## EXERCISE INSTRUCTIONS
Count every line in the data below that includes "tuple", and give only the result.
= = =
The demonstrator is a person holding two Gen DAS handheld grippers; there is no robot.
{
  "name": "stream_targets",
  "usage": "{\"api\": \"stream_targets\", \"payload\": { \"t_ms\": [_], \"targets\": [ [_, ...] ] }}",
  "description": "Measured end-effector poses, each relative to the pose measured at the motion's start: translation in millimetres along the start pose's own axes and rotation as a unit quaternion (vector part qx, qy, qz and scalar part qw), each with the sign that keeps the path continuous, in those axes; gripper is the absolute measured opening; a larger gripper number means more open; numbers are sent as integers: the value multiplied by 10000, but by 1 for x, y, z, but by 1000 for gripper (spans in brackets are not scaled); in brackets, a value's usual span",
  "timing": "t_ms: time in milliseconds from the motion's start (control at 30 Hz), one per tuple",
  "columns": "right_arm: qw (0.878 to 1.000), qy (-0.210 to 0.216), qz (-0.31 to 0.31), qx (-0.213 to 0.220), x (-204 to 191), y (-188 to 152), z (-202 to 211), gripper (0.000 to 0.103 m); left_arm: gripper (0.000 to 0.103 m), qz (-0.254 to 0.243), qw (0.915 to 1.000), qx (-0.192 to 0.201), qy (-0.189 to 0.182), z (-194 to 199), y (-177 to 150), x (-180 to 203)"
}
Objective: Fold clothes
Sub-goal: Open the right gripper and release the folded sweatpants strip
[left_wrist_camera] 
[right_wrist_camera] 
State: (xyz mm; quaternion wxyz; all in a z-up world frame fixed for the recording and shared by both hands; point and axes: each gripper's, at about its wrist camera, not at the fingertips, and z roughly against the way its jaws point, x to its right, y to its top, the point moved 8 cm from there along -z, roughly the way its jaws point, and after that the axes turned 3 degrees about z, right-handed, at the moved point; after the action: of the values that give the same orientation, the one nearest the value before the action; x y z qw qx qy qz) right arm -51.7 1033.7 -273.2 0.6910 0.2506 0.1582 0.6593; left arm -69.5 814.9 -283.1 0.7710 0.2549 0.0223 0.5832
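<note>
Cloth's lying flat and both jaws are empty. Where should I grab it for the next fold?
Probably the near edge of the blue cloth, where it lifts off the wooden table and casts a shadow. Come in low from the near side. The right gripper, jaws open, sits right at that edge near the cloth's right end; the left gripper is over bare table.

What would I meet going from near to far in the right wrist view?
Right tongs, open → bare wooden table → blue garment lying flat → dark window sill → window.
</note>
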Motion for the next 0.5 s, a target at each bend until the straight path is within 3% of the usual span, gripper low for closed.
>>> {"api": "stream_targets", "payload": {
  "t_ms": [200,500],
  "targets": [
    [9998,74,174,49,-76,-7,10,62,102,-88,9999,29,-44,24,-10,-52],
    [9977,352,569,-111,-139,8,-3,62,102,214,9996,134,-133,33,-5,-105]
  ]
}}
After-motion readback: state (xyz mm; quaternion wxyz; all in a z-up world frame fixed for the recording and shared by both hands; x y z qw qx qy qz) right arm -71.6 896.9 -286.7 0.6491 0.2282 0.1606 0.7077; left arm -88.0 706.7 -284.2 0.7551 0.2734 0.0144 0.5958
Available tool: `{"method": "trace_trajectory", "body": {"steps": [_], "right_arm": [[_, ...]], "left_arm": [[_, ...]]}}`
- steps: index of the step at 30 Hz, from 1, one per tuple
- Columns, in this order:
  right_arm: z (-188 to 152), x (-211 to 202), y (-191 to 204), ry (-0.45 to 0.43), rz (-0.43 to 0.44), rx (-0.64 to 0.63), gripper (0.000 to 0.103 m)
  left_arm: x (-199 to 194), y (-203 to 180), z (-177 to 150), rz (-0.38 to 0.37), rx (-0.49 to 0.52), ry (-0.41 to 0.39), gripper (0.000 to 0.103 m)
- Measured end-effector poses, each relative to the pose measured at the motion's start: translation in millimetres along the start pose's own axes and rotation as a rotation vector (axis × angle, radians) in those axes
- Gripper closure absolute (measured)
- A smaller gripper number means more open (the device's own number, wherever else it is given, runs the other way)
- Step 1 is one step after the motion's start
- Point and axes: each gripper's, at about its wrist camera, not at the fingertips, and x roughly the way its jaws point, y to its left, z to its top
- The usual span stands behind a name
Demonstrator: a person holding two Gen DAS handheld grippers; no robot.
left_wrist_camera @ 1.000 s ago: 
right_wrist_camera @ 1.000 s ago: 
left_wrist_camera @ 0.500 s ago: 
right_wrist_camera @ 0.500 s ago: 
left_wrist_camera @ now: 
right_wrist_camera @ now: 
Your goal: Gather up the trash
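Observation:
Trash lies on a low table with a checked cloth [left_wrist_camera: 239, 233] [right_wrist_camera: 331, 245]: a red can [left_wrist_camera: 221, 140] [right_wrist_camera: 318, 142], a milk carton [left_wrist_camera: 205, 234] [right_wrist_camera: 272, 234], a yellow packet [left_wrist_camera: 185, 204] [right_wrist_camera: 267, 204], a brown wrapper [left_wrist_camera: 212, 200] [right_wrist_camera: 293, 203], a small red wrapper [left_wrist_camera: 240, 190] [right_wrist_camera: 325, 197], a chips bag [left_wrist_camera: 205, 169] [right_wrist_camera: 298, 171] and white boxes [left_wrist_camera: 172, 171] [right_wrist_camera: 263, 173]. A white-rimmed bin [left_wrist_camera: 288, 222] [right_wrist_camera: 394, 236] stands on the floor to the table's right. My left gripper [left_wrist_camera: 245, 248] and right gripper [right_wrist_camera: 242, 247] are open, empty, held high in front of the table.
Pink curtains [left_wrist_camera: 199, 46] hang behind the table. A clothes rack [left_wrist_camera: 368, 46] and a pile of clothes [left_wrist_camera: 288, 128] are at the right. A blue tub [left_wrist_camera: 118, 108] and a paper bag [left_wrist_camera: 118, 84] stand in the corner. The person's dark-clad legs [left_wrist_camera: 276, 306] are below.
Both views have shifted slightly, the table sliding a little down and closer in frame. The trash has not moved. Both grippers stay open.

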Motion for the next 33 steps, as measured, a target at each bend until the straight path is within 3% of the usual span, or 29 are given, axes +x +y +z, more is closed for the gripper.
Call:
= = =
## OUTPUT
2